En 2019, une nouvelle souche de maladie fongique transmise par le sol – la race tropicale 4 (TR4) de la fusariose du bananier – a été signalée en Amérique latine. Présente dans une vingtaine de pays, la TR4 est un organisme nuisible majeur qui menace la production bananière. Cet organisme nuisible attaque les racines des bananiers et obstrue leur système vasculaire par lequel ils puisent l’eau et les minéraux dont ils ont besoin, ce qui finit par provoquer la fusariose du bananier. Le champignon se propage par le biais de matériels végétaux infectés et de particules de terre contaminées présentes sur divers vecteurs tels que les outils agricoles, les chaussures, les vêtements, les animaux et les véhicules. L’irrigation, l’eau de drainage, les cyclones et les tempêtes peuvent transporter le champignon TR4 vers de nouvelles plantations et favoriser sa dissémination. Le champignon peut rester en sommeil dans le sol ou sur des plantes hôtes pendant des décennies. Une fois établi dans un champ, la TR4 peut dévaster la totalité de la production et la gestion de cet organisme s’avère difficile et coûteuse.
Depuis la dissémination de la TR4 en Amérique latine, le Nicaragua – plus grand pays d’Amérique centrale – œuvre sans relâche pour protéger contre la TR4 les cultivateurs de bananes, les consommateurs, les producteurs et le commerce mondial. La banane constitue une culture vivrière et commerciale de premier plan pour le Nicaragua, qui en exporte des milliers de tonnes vers des pays tels que l’Allemagne, la Belgique, les États-Unis d’Amérique, le Honduras, l’Irlande et les Pays-Bas.

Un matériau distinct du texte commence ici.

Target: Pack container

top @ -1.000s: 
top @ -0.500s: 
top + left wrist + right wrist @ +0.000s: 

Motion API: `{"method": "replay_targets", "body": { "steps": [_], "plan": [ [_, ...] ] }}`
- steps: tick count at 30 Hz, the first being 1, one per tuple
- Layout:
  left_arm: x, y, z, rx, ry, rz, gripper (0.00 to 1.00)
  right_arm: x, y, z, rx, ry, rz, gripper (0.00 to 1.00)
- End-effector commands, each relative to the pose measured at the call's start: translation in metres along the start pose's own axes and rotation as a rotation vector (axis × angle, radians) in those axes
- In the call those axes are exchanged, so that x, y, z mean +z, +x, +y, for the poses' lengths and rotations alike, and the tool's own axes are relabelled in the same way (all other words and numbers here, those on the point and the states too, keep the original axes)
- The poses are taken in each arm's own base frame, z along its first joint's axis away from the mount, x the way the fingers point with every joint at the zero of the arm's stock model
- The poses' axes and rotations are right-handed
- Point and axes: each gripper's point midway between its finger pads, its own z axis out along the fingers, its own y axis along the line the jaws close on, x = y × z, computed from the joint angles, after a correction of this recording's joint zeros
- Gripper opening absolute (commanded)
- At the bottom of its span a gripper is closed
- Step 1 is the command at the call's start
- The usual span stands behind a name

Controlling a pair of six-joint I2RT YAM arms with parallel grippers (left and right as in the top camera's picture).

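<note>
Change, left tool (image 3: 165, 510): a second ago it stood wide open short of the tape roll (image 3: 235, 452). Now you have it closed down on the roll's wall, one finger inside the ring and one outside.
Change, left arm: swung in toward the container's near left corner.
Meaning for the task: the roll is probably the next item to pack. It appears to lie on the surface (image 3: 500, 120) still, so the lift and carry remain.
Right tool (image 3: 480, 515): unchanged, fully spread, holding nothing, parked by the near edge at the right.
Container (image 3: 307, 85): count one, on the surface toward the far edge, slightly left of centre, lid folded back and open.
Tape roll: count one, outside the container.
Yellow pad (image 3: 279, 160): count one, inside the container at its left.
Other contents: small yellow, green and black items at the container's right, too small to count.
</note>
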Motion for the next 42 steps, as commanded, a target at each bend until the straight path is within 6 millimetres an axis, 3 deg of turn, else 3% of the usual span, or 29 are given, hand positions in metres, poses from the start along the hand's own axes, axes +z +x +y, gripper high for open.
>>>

Préparation aux scénarios de situation d’urgence
En avril 2023, Le Nicaragua a organisé pendant une semaine des exercices de simulation pour renforcer les compétences techniques du personnel concerné dans la région afin de gérer la TR4. Le renforcement des capacités aidera les organismes publics et privés à collaborer dans la détection, le suivi et la lutte contre la maladie. Les exercices de simulation ont été organisés dans le cadre d’une campagne nationale contre la TR4, qui visait notamment à sensibiliser l’opinion publique et à faire adopter la législation nécessaire. Les exercices ont été organisés par l’Instituto de Protección y Sanidad Agropecuaria (IPSA), avec le soutien de la Convention internationale pour la protection des végétaux (CIPV) et de l’Organisation des Nations Unies pour l’alimentation et l’agriculture (FAO). Ils ont réuni des représentants de 15 pays, ainsi que d’organisations nationales et régionales telles que le Système national de prévention, d’atténuation et de réponse aux catastrophes (SINAPRED) et l’Organisme international régional de santé végétale et animale (OIRSA).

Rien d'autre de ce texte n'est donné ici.